Offices staying as offices
Office developers and landlords have also decided their buildings are not viable for residential conversion at this stage.
Office withdrawals in south Sydney totalled 1851 square metres – the lowest since 2015, which indicates a slowdown in office to residential conversions, according to Knight Frank’s latest Sydney suburban market report.
One of the key reasons for the slowdown in residential conversions is the wider downturn in the residential market across Sydney, which means weaker pre-sales for off-the-plan apartments.
Some office buildings in south Sydney that were earmarked for residential conversion are being kept as office buildings, according to Colliers International’s 2019 H1 Metro Office report .
Mr Crane pointed to 219 Botany Road in Waterloo, which has a DA for 110 apartments.

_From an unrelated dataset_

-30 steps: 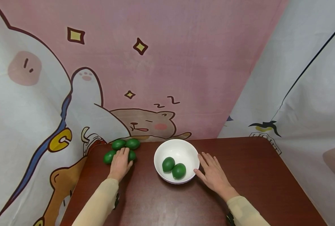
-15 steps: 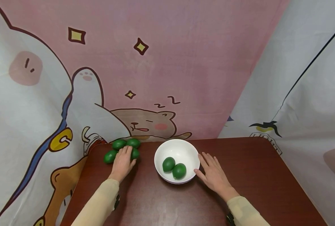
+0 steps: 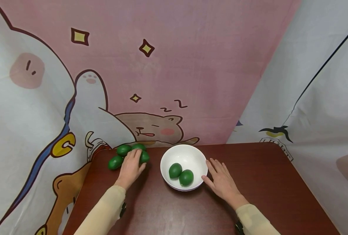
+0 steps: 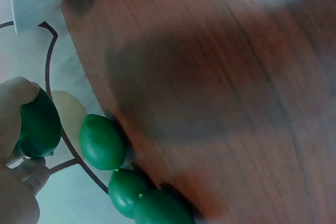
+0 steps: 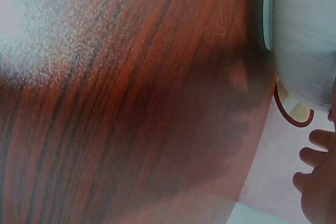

The owner decided to re-market the property to commercial tenants to avoid selling the asset while reducing holding costs until the residential property cycle is more favourable to apartment sales.
Industrial still strong
Competition for land may be increasing, and rents with it, but south Sydney’s industrial market “is the strongest it has ever been”, according to William Gathercole, national industrial director at Colliers International.
Mr Gathercole said thanks to its proximity to Port Botany, Sydney Airport and the CBD, as well as the area’s diminishing industrial-zoned land, prime-grade yields in the area have dropped to below 5 per cent.
“[This situation is] unlike the outer western sub-markets that have a large stock pool of undeveloped land as well as state-identified employment lands with the potential to be rezoned for industrial use in the medium to long-run,” Mr Gathercole said.
While he acknowledges the recent heat in south Sydney’s office market and the demand for old warehouse sites with the potential for office redevelopment, he believes most of the associated DAs will not be constructed.
“I would be very surprised if 40 per cent of the commercial development pipeline gets out of the ground as we are starting to see a rise in commercial vacancy in south Sydney and continued demand for warehouses.”